O Brasil vive um paradoxo dentro do Sistema Interligado Nacional (SIN) de energia elétrica: ao mesmo tempo que avança a produção de energia de fontes renováveis, especialmente solar e eólica, o país tem que cortar a geração devido a problemas de transmissão e demanda que não permitem o escoamento dessa produção. Essas operações ficaram conhecidas como curtailment. Nesse cenário, as usinas termelétricas poluentes acabam sendo acionadas para cobrir a demanda em horários de pico.
Mas o que é o curtailment? Em linhas gerais, é o corte de geração renovável que ocorre sempre que usinas solares e eólicas são obrigadas a reduzir suas gerações devido a fatores externos. Segundo dados do Operador Nacional do Sistema Elétrico (ONS), monitorados pela consultoria Volt Robotics, em outubro foram cortados 5,9 mil GWh do sistema, causando um prejuízo dos geradores de renováveis na ordem de R$ 1,1 bilhão.
Segundo Sérgio Pataca, consultor da Federação das Indústrias do Estado de Minas Gerais (Fiemg) para o mercado de energia elétrica, os cortes forçados ocorrem por uma indisponibilidades no sistema, seja por problema técnico ou falta de demanda no sistema.
Consultor do mercado de energia, Sérgio Pataca
“Existe o curtailment técnico, quando a gente não tem escoamento para aquela energia. Por exemplo, nós temos uma demanda no Sudeste, mas como a geração é muito grande no Nordeste, a gente tem uma indisponibilidade técnica porque não conseguem escoar esse montante.
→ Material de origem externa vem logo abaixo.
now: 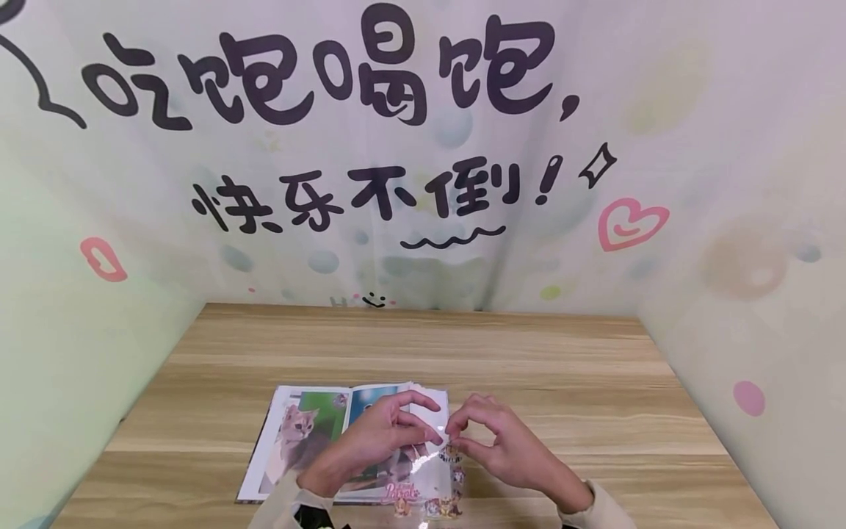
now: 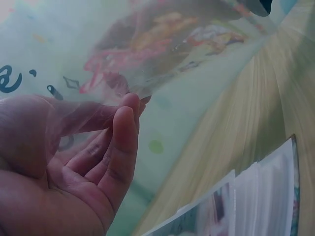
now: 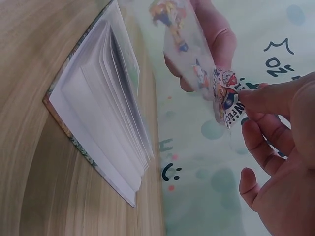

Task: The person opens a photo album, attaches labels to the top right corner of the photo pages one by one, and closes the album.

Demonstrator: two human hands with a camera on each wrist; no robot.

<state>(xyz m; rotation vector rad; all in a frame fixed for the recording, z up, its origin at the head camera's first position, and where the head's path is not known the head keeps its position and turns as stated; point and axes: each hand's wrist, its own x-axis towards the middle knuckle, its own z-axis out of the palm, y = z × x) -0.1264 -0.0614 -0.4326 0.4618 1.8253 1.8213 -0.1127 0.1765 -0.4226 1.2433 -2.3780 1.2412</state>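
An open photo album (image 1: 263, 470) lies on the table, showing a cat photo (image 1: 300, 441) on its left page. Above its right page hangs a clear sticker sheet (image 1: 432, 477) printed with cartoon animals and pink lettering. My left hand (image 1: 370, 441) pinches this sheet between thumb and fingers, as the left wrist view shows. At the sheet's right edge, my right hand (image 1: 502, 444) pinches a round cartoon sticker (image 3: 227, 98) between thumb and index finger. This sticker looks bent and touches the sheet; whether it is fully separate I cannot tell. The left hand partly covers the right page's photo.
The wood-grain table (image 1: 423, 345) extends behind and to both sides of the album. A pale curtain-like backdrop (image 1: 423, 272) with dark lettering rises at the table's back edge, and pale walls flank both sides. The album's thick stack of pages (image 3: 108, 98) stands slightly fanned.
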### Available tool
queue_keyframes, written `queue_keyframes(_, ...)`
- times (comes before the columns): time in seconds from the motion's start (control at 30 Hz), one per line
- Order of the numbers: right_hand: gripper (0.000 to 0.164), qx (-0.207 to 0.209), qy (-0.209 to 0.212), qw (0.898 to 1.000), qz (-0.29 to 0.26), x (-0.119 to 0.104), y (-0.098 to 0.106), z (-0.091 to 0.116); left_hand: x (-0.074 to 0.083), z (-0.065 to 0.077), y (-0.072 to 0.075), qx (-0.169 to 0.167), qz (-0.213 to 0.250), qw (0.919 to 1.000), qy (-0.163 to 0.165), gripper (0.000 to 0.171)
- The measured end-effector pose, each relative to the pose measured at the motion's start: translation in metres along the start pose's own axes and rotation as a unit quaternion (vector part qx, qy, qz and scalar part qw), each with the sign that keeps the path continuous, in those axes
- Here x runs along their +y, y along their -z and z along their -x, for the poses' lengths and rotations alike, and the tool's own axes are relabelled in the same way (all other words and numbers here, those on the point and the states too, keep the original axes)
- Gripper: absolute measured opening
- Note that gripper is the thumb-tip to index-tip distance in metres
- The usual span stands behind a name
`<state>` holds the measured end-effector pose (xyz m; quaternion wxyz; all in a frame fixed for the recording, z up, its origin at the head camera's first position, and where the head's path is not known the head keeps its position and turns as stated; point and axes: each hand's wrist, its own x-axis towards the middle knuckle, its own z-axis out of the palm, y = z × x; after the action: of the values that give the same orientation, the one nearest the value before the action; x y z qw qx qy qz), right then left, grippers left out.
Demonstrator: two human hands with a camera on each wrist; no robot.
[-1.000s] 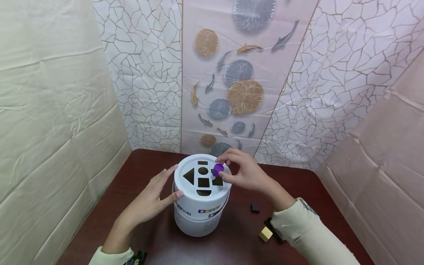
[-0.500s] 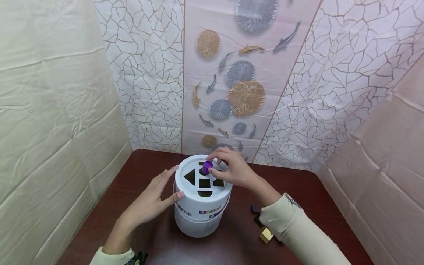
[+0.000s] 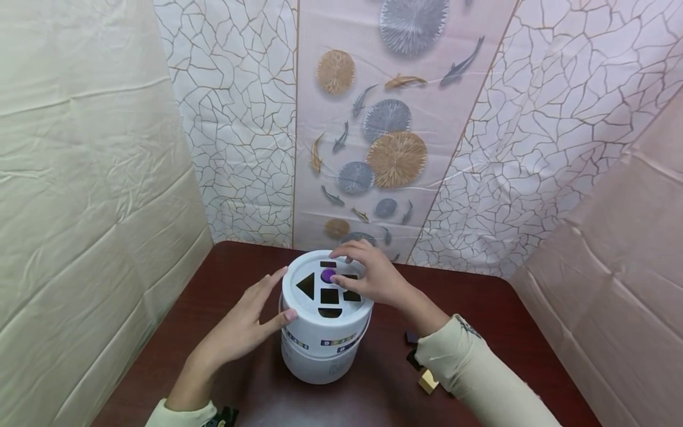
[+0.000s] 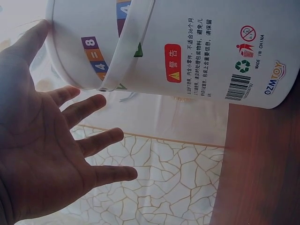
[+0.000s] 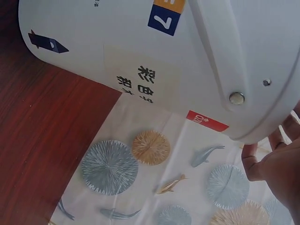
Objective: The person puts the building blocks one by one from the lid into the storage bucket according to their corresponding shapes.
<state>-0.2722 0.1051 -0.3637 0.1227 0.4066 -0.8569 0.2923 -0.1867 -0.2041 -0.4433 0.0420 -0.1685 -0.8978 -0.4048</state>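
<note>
A white bucket (image 3: 320,356) with a lid of cut-out shapes (image 3: 299,267) stands upright on the table. In the lid's round hole sits a purple cylinder block (image 3: 328,275), low, with its top showing. My right hand (image 3: 368,273) hovers over the lid, thumb tip beside the block and forefinger apart from it. In the right wrist view only part of the right hand (image 5: 281,164) appears, past the lid's edge. My left hand (image 3: 240,326) steadies the lid's near left side, thumb and forefinger spread along the rim. The left wrist view shows the left hand's (image 4: 47,150) fingers extended.
To the right of the bucket lie a yellow block (image 3: 428,381) and dark blocks (image 3: 412,338), partly covered by the right sleeve (image 3: 464,362). The dark red table (image 3: 256,379) meets a patterned cloth backdrop (image 3: 240,148) behind.
The right hand has carried the purple cylinder block leftward across the lid to the round hole. The block has sunk into it, and the fingers have parted from it. The left hand stays put.
</note>
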Motion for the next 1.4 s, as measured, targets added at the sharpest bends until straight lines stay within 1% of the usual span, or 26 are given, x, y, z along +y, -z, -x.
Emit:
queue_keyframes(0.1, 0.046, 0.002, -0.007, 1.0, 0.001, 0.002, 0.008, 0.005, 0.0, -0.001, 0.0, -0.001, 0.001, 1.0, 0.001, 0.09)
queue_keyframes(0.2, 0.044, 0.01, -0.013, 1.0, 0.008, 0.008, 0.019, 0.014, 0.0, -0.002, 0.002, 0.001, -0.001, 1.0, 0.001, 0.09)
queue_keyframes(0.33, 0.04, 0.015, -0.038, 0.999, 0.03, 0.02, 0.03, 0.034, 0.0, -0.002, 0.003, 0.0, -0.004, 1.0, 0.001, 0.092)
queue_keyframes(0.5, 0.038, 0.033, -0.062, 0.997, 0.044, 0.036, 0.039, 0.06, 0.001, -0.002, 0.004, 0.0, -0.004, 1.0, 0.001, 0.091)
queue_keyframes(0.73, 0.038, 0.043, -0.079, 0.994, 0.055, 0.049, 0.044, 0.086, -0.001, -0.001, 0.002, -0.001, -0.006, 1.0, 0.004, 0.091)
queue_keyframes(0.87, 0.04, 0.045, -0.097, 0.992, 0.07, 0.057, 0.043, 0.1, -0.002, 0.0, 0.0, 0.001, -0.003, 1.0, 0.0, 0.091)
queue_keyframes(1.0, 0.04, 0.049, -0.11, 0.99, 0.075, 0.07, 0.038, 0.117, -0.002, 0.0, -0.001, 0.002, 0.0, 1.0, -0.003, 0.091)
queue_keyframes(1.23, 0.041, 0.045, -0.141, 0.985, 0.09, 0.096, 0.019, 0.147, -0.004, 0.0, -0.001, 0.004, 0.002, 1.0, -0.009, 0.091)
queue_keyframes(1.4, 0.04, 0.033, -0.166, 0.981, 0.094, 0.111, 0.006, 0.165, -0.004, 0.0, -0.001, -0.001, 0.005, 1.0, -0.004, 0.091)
E existe a indisponibilidade na questão de demanda, por exemplo, ao meio-dia, quando a geração solar é muito forte, mas não há demanda”, explicou.
Além desses dois critérios, existem ainda os cortes por questões de segurança técnica. Nesse caso, a geração de energia é tão forte que a ONS precisa desarmar o sistema para evitar uma falha, também conhecido como apagão.
No mês passado, os cortes atingiram 37% do potencial de geração das solares com mais de 1,3 mil GWh não escoados e perdas equivalentes a R$ 192 milhões, enquanto nas eólicas os cortes também chegaram a 37% com quase 4,6 mil GWh cortados e R$ 741 milhões em prejuízo. O Rio Grande do Norte teve 43,8% da geração em curtailment, seguido por Ceará (34,9%) e Minas Gerais (30,8%).
Cortes quase triplicam de janeiro a outubro
O curtailment é um dos grandes problemas do setor elétrico na última década, e que tem batido recordes seguidos. Ainda de acordo com o levantamento da Volt Robotics, os cortes chegaram em 20,4% de toda a geração solar e eólica entre janeiro e outubro, um aumento de 283% em relação a todos os cortes ocorridos em 2024. No acumulado, os prejuízos são estimados em R$ 5,4 bilhões.
“É um valor muito expressivo. Quando tem a indisponibilidade, a gente está substituindo por energia térmica, energia fóssil. É um paradoxo. A gente está cortando energia renovável para gerar em uma fonte térmica que não é renovável”, disse Pataca.
O especialista no setor elenca três tipos de saída para o problema em três níveis. No longo prazo, ele afirma que é necessário uma reforma estrutural do setor, que possa abordar as questões de cobranças na conta de luz, incentivos para a produção e as falhas tecnológicas. Enquanto no médio, Pataca afirma que é necessário pensar em investimentos em armazenamento como baterias, ou até uma tecnologia que está sendo consolidada no mundo: as hidrelétricas reversíveis.
“Quando a energia está barata, ela bombeia a água para cima no reservatório, ela consome energia. Mas quando eu preciso de energia, é possível descer essa água como uma hidrelétrica normal. O Brasil discute essa regulamentação, mas Estados Unidos e China já têm muitos gigas nessas usinas reversíveis”, ressaltou.
No curto prazo, ele cita a melhoria na regulamentação, defendendo critérios puramente técnicos para que os cortes sejam minimizados. “É necessário um corte que realmente análise toda a geração, não só uma parte como é feita hoje. Tem que ter o melhor critério possível para a redução de custo, um critério amplo na metodologia”, completou.